Using the material that follows, work out how many lines include the word "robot". Your answer should be that number only.

[Start of Attachment]

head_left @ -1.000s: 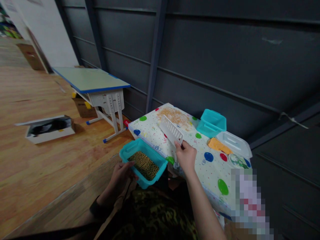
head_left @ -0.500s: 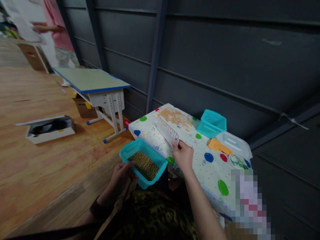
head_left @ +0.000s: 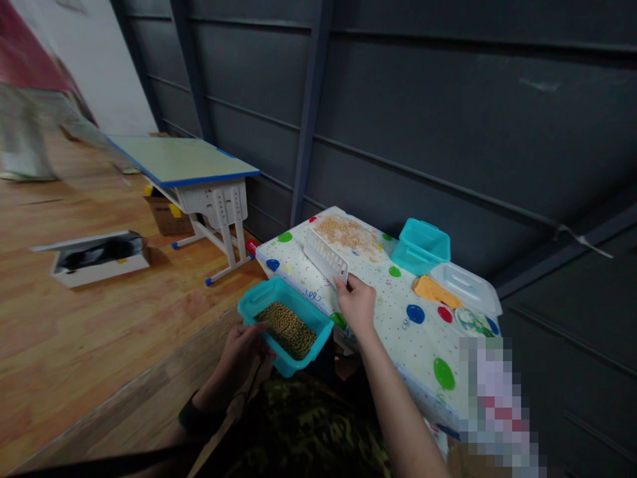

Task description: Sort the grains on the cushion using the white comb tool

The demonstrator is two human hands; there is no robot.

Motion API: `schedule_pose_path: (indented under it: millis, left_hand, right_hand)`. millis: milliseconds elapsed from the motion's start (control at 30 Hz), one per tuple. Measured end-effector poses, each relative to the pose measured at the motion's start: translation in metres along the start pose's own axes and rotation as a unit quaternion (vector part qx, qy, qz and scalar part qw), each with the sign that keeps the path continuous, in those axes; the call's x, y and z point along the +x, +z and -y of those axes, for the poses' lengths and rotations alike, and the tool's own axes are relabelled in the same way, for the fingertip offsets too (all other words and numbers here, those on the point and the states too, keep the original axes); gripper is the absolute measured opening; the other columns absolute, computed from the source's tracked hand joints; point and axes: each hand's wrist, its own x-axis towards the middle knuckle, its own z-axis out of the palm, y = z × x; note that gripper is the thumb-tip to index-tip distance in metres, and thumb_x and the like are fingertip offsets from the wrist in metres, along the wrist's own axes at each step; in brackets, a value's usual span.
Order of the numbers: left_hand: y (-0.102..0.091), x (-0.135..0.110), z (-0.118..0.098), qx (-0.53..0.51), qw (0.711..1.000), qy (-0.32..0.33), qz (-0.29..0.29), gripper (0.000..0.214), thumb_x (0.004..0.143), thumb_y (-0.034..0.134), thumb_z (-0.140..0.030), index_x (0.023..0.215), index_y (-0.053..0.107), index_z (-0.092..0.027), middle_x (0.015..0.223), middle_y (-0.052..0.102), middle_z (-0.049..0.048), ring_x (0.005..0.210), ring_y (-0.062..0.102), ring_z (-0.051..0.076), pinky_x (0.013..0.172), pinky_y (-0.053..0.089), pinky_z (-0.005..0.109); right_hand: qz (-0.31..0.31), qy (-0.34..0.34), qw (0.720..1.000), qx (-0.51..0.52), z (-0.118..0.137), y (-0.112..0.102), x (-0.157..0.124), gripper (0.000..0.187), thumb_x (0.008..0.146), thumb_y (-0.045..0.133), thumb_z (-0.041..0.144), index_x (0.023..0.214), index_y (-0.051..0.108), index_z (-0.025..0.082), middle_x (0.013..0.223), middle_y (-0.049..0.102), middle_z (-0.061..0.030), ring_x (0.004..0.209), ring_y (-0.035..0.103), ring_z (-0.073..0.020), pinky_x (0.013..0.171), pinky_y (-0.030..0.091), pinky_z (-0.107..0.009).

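My left hand (head_left: 245, 348) grips the near left rim of a turquoise plastic container (head_left: 314, 312), its thumb over the edge. Greenish-brown beans (head_left: 287, 326) cover the container's bottom. In my right hand (head_left: 357, 302) is a white slotted plastic piece (head_left: 324, 257), like a small basket or tray, pinched at its near end and held slanted over the table. Behind it, pale yellow beans (head_left: 346, 232) lie spread at the table's far left corner. The container is just off the table's front left edge.
The table has a white cloth with coloured balloon prints (head_left: 371, 332). A second turquoise container (head_left: 423, 245), a clear lid (head_left: 470, 289) and an orange cloth (head_left: 436, 292) stand to the right. Left are a school desk (head_left: 184, 159) and an open white box (head_left: 104, 262); a dark wall rises behind.
My right hand has moved the white slotted piece slightly left and away from me, tilting it more upright. The left hand and container stay put. A person in pink has moved left.
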Motion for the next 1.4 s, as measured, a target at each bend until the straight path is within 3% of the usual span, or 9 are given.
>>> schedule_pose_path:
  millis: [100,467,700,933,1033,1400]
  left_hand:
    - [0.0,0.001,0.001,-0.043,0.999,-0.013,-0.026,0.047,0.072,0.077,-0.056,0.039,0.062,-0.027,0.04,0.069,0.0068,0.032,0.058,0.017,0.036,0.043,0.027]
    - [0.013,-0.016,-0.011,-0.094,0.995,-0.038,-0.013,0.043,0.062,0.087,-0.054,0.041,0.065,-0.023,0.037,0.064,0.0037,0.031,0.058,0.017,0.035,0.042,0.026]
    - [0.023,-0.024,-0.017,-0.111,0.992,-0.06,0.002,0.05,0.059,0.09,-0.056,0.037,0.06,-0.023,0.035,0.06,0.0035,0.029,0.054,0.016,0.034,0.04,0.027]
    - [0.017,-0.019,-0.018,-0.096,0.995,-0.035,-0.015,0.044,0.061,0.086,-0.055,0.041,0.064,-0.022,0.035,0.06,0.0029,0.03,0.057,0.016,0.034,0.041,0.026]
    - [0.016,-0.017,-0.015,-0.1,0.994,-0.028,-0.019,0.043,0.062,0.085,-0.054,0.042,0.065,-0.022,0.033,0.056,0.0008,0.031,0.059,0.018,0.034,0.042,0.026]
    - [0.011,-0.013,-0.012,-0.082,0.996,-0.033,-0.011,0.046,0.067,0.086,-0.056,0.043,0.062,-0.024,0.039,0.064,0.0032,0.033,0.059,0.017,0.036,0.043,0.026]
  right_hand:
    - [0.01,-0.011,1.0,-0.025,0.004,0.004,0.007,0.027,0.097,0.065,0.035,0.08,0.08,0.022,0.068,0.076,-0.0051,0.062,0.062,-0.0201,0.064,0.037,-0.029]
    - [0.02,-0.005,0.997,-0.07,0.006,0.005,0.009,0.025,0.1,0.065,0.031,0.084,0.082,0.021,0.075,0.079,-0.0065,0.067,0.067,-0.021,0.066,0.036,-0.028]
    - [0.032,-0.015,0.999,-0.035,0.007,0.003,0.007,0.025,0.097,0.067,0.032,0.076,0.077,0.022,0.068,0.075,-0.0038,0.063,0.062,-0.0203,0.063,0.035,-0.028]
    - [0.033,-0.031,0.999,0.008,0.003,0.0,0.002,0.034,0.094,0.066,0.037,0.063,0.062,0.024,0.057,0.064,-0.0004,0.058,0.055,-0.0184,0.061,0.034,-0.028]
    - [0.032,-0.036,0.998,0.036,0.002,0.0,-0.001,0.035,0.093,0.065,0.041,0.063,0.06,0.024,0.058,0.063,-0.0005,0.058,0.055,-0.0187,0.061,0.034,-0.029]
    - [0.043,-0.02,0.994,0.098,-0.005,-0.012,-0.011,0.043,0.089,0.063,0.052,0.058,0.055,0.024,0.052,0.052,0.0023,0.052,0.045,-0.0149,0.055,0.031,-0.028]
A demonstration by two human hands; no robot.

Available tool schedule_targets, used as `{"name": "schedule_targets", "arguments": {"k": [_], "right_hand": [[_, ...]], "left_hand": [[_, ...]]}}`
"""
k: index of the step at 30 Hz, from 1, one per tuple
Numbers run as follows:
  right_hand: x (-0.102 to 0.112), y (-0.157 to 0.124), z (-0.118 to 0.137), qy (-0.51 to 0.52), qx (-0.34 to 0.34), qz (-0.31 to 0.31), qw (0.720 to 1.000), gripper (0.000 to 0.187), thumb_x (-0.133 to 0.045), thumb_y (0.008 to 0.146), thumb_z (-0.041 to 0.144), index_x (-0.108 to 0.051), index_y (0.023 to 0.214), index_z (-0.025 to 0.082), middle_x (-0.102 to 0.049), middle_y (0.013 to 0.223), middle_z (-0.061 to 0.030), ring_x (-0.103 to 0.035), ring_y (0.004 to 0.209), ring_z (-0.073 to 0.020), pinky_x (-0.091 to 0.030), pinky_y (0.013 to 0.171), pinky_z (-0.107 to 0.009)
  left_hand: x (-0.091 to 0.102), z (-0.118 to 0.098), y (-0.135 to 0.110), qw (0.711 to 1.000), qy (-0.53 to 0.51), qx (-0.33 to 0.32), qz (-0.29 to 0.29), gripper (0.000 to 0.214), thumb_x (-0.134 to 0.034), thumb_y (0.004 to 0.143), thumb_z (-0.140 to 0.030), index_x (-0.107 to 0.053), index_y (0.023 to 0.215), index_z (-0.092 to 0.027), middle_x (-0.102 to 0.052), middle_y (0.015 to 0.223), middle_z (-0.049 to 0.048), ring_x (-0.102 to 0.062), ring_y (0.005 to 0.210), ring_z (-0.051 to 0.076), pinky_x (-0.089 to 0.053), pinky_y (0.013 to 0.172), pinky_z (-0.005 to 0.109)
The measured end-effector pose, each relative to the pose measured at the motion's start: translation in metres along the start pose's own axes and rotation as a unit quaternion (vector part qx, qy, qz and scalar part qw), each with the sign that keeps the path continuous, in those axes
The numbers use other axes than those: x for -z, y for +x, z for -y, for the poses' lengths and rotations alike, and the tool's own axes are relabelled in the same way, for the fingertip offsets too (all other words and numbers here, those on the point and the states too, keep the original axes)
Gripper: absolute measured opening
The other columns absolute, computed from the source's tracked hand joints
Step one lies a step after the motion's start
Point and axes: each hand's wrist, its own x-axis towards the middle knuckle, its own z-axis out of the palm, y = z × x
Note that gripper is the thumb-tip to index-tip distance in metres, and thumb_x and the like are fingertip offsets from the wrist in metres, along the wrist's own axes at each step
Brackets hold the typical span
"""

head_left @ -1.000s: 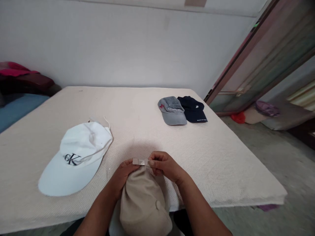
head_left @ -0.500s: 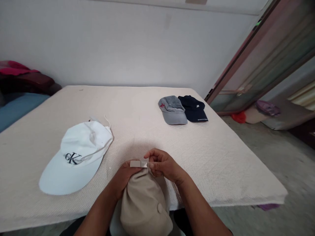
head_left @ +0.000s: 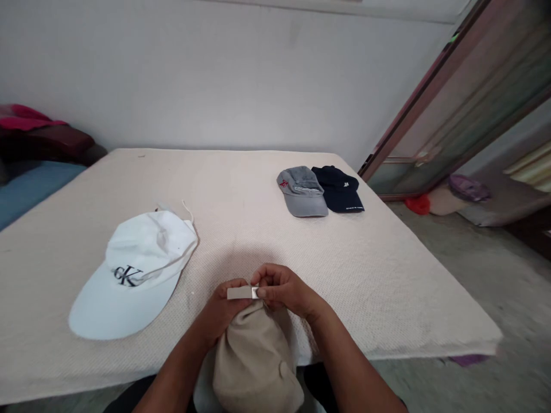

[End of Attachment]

◆ Written response ◆
2